Would you give the entries again word for word, with no pictures in the copy?
▬▬▬▬▬▬▬▬▬▬
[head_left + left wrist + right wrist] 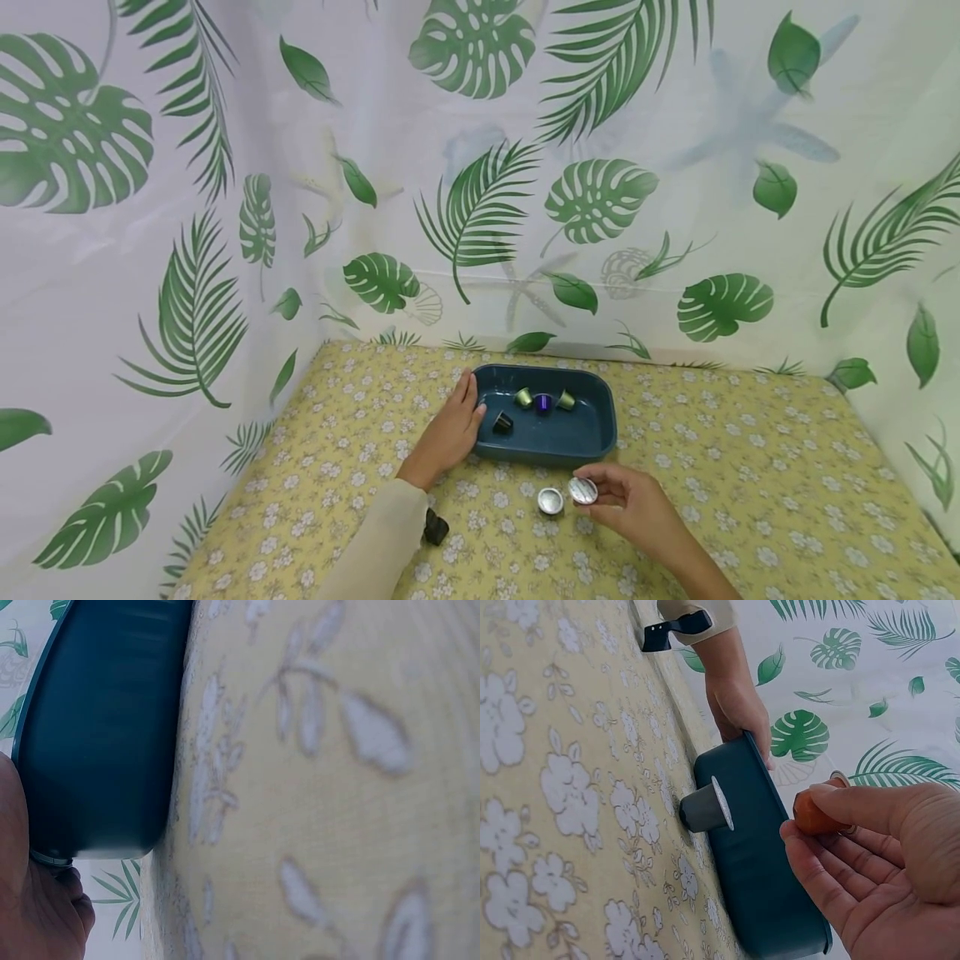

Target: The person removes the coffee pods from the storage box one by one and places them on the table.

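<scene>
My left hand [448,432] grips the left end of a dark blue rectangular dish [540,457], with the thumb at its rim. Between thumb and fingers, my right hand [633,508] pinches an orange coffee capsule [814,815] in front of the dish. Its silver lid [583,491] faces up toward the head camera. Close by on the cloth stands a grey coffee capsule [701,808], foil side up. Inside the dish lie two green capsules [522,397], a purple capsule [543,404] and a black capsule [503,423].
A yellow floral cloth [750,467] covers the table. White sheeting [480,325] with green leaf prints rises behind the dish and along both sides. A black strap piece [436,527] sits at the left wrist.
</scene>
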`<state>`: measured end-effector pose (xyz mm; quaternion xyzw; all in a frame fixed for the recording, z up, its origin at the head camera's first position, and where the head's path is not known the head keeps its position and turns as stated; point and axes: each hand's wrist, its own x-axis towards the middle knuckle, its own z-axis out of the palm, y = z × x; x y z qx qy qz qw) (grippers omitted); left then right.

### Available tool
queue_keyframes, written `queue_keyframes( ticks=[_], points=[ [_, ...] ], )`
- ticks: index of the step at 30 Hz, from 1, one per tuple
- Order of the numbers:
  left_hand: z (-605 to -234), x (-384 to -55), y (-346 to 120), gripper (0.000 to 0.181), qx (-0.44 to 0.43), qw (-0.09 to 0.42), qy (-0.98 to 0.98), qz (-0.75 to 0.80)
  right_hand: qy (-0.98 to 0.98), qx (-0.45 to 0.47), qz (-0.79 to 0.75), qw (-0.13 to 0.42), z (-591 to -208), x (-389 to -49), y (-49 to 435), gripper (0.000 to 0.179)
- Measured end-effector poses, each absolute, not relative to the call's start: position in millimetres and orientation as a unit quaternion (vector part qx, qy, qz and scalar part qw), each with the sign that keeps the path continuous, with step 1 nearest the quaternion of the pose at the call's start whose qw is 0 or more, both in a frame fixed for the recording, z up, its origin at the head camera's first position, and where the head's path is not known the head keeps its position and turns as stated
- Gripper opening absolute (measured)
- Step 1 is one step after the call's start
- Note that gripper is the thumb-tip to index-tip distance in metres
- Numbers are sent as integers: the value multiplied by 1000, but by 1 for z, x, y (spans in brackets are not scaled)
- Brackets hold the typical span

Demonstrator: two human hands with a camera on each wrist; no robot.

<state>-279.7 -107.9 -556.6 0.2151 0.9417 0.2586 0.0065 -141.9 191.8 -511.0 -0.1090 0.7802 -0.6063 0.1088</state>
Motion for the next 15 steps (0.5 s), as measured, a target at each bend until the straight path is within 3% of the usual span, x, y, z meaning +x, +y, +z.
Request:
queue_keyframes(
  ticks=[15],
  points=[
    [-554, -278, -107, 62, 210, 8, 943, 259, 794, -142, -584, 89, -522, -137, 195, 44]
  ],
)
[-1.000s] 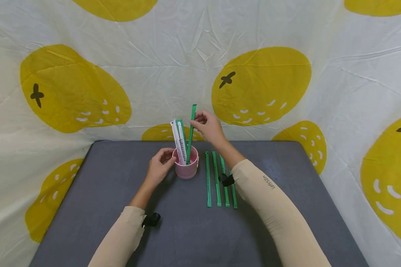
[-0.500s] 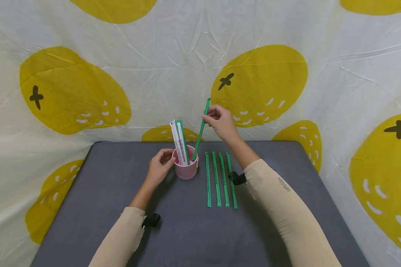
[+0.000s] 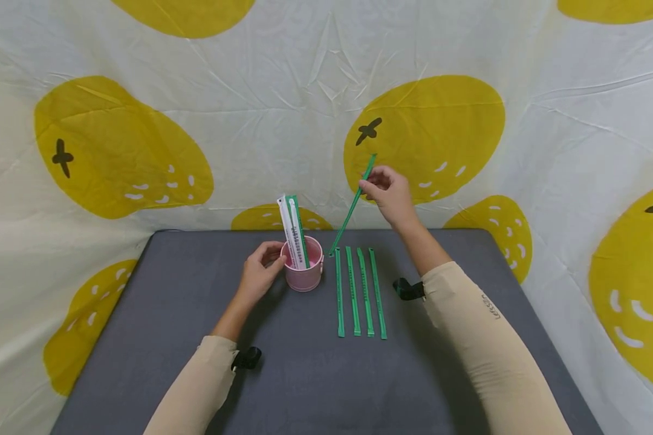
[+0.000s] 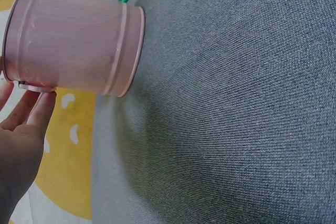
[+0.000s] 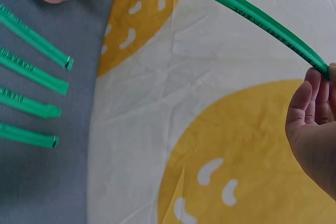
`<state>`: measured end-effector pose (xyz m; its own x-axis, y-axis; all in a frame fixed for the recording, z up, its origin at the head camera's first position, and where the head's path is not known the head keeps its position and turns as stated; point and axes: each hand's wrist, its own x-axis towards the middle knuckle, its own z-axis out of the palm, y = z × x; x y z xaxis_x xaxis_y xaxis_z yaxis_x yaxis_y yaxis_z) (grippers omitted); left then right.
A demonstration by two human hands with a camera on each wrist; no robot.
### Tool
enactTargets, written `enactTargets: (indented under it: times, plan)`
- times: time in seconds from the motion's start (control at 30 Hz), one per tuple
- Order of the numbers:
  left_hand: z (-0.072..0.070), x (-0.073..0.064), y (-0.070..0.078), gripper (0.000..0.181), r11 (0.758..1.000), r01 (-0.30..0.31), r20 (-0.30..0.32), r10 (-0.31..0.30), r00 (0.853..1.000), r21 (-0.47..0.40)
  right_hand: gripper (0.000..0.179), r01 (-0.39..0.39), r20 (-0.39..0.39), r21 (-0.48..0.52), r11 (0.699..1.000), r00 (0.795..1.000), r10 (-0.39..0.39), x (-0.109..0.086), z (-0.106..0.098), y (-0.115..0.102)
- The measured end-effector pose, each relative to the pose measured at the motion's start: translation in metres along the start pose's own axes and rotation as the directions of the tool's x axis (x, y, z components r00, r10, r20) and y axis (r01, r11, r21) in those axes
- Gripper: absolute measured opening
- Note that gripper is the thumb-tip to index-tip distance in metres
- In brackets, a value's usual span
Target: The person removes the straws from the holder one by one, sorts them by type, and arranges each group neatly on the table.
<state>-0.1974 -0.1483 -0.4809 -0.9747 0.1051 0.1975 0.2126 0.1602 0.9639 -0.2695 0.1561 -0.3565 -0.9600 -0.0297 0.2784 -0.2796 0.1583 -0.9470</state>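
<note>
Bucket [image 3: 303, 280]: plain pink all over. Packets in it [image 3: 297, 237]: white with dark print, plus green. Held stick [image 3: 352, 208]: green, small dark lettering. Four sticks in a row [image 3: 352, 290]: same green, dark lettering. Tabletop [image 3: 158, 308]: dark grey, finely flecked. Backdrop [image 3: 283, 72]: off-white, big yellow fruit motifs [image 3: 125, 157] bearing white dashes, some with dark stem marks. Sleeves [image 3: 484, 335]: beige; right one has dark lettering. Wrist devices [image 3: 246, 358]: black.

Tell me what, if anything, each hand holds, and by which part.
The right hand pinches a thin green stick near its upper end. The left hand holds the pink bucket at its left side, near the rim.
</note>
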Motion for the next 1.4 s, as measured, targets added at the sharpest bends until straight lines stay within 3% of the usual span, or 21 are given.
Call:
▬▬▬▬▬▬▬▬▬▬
## Task answer
[head_left + left wrist + right wrist] 

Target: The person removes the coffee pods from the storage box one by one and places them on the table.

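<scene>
My left hand [448,432] grips the left end of a dark blue rectangular dish [540,457], with the thumb at its rim. Between thumb and fingers, my right hand [633,508] pinches an orange coffee capsule [814,815] in front of the dish. Its silver lid [583,491] faces up toward the head camera. Close by on the cloth stands a grey coffee capsule [701,808], foil side up. Inside the dish lie two green capsules [522,397], a purple capsule [543,404] and a black capsule [503,423].
A yellow floral cloth [750,467] covers the table. White sheeting [480,325] with green leaf prints rises behind the dish and along both sides. A black strap piece [436,527] sits at the left wrist.
</scene>
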`<state>`: measured end-effector pose (xyz mm; quaternion xyzw; all in a frame fixed for the recording, z up, its origin at the head camera's first position, and where the head's path is not known the head keeps its position and turns as stated; point and axes: each hand's wrist, its own x-axis towards the middle knuckle, its own z-axis out of the palm, y = z × x; x y z qx qy qz qw) (grippers omitted); left then right.

### Available tool
queue_keyframes, written `queue_keyframes( ticks=[_], points=[ [_, ...] ], )`
- ticks: index of the step at 30 Hz, from 1, one per tuple
- Order of the numbers:
  left_hand: z (-605 to -234), x (-384 to -55), y (-346 to 120), gripper (0.000 to 0.181), qx (-0.44 to 0.43), qw (-0.09 to 0.42), qy (-0.98 to 0.98), qz (-0.75 to 0.80)
  right_hand: qy (-0.98 to 0.98), qx (-0.45 to 0.47), qz (-0.79 to 0.75), qw (-0.13 to 0.42), z (-591 to -208), x (-389 to -49), y (-49 to 435), gripper (0.000 to 0.179)
- Measured end-effector poses, each absolute, not relative to the call's start: position in millimetres and orientation as a unit quaternion (vector part qx, qy, qz and scalar part qw), each with the sign that keeps the path continuous, with step 1 nearest the quaternion of the pose at the call's start whose qw is 0 or more, both in a frame fixed for the recording, z up, its origin at the head camera's first position, and where the head's path is not known the head keeps its position and turns as stated
- Gripper opening absolute (measured)
- Step 1 is one step after the call's start
- Note that gripper is the thumb-tip to index-tip distance in metres
- Numbers are sent as integers: the value multiplied by 1000, but by 1 for z, x, y (spans in brackets are not scaled)
- Brackets hold the typical span

Demonstrator: two human hands with a camera on each wrist; no robot.

<state>-279.7 -107.9 -556.6 0.2151 0.9417 0.2586 0.0065 -141.9 191.8 -511.0 -0.1090 0.7802 -0.6063 0.1088</state>
Motion for the next 15 steps (0.5 s), as measured, a target at each bend until the straight path is within 3% of the usual span, x, y, z meaning +x, +y, +z.
Request:
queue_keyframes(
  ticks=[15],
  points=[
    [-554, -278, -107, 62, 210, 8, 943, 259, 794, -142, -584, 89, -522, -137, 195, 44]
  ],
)
[-1.000s] 
[-0.500s] 
[+0.000s] 
[+0.000s] 
[+0.000s] 
`<state>`: measured end-effector pose (xyz m; its own x-axis, y-axis; all in a frame fixed for the recording, z up, its origin at the head camera's first position, and where the head's path is not known the head keeps its position and turns as stated; point and axes: each hand's wrist, its own x-axis towards the middle knuckle, its own z-axis out of the palm, y = z × x; x y z xaxis_x xaxis_y xaxis_z yaxis_x yaxis_y yaxis_z) (grippers omitted); left then right.
A demonstration by two human hands with a camera on each wrist; no robot.
### Tool
enactTargets, written `enactTargets: (indented under it: times, plan)`
- times: time in seconds from the motion's start (control at 30 Hz), one per tuple
- Order of the numbers:
  left_hand: z (-0.072..0.070), x (-0.073..0.064), y (-0.070..0.078), gripper (0.000..0.181), r11 (0.758..1.000), r01 (-0.30..0.31), r20 (-0.30..0.32), r10 (-0.31..0.30), r00 (0.853..1.000), r21 (-0.47..0.40)
  right_hand: gripper (0.000..0.179), r01 (-0.39..0.39), r20 (-0.39..0.39), r21 (-0.48..0.52), r11 (0.699..1.000), r00 (0.795..1.000), r10 (-0.39..0.39), x (-0.109..0.086), z (-0.106..0.098), y (-0.115..0.102)
- The measured end-effector pose, each relative to the pose measured at the motion's start: translation in metres along the start pose's own axes and rotation as the directions of the tool's x axis (x, y, z components r00, r10, r20) and y axis (r01, r11, r21) in those axes
- Gripper: absolute measured opening
- Note that gripper is the thumb-tip to index-tip distance in metres
- In brackets, a value's usual span
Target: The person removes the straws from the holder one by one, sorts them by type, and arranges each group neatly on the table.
<state>-0.1974 -0.1483 -0.4809 -0.9747 0.1051 0.1975 0.2126 0.1602 0.9639 -0.2695 0.1561 -0.3565 -0.9600 -0.0297 0.2784 -0.2796 0.1583 -0.9470</state>
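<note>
Bucket [image 3: 303, 280]: plain pink all over. Packets in it [image 3: 297, 237]: white with dark print, plus green. Held stick [image 3: 352, 208]: green, small dark lettering. Four sticks in a row [image 3: 352, 290]: same green, dark lettering. Tabletop [image 3: 158, 308]: dark grey, finely flecked. Backdrop [image 3: 283, 72]: off-white, big yellow fruit motifs [image 3: 125, 157] bearing white dashes, some with dark stem marks. Sleeves [image 3: 484, 335]: beige; right one has dark lettering. Wrist devices [image 3: 246, 358]: black.

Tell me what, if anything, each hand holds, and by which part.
The right hand pinches a thin green stick near its upper end. The left hand holds the pink bucket at its left side, near the rim.
</note>
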Motion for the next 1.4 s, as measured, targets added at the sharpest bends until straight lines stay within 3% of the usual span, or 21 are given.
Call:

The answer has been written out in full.